**The task**
All of the lines below should be printed again exactly as they are.
(Beginning of Exercise data)
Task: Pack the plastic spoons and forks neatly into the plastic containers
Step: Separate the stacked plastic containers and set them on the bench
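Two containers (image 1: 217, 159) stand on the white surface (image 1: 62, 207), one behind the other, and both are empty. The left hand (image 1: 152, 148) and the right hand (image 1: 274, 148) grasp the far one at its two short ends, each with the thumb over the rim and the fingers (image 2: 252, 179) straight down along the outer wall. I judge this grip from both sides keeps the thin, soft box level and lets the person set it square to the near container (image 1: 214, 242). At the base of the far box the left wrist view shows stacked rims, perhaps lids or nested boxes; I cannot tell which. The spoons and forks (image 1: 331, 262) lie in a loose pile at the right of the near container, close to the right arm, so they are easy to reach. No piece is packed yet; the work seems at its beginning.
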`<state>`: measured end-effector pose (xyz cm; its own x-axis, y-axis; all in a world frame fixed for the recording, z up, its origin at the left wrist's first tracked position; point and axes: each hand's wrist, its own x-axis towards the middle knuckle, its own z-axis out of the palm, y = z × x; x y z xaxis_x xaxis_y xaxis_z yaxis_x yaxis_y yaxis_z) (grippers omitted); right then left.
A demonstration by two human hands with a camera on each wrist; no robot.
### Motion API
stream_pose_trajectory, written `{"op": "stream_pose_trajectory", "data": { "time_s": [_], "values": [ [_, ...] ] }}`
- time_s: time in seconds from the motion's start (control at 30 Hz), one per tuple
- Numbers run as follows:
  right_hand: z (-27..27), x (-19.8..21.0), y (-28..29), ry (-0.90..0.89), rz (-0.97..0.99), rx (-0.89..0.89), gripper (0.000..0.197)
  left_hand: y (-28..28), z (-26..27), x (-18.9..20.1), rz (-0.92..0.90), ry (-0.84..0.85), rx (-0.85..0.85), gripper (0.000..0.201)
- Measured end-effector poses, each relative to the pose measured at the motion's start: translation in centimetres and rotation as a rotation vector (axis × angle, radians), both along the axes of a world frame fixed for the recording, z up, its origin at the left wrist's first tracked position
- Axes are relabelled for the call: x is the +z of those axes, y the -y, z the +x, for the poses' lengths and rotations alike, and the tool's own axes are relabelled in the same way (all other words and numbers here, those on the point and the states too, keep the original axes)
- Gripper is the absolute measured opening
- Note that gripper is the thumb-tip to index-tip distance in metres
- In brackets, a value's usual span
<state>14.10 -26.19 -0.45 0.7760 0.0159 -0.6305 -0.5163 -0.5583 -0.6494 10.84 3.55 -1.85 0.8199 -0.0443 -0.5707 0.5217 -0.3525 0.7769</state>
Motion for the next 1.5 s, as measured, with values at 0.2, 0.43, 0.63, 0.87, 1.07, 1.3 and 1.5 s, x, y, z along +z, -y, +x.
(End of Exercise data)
**Exercise answer**
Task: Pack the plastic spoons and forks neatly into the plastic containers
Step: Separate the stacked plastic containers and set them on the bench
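Two containers (image 1: 217, 159) stand on the white surface (image 1: 62, 207), one behind the other, and both are empty. The left hand (image 1: 152, 148) and the right hand (image 1: 274, 148) grasp the far one at its two short ends, each with the thumb over the rim and the fingers (image 2: 252, 179) straight down along the outer wall. I judge this grip from both sides keeps the thin, soft box level and lets the person set it square to the near container (image 1: 214, 242). At the base of the far box the left wrist view shows stacked rims, perhaps lids or nested boxes; I cannot tell which. The spoons and forks (image 1: 331, 262) lie in a loose pile at the right of the near container, close to the right arm, so they are easy to reach. No piece is packed yet; the work seems at its beginning.
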`<state>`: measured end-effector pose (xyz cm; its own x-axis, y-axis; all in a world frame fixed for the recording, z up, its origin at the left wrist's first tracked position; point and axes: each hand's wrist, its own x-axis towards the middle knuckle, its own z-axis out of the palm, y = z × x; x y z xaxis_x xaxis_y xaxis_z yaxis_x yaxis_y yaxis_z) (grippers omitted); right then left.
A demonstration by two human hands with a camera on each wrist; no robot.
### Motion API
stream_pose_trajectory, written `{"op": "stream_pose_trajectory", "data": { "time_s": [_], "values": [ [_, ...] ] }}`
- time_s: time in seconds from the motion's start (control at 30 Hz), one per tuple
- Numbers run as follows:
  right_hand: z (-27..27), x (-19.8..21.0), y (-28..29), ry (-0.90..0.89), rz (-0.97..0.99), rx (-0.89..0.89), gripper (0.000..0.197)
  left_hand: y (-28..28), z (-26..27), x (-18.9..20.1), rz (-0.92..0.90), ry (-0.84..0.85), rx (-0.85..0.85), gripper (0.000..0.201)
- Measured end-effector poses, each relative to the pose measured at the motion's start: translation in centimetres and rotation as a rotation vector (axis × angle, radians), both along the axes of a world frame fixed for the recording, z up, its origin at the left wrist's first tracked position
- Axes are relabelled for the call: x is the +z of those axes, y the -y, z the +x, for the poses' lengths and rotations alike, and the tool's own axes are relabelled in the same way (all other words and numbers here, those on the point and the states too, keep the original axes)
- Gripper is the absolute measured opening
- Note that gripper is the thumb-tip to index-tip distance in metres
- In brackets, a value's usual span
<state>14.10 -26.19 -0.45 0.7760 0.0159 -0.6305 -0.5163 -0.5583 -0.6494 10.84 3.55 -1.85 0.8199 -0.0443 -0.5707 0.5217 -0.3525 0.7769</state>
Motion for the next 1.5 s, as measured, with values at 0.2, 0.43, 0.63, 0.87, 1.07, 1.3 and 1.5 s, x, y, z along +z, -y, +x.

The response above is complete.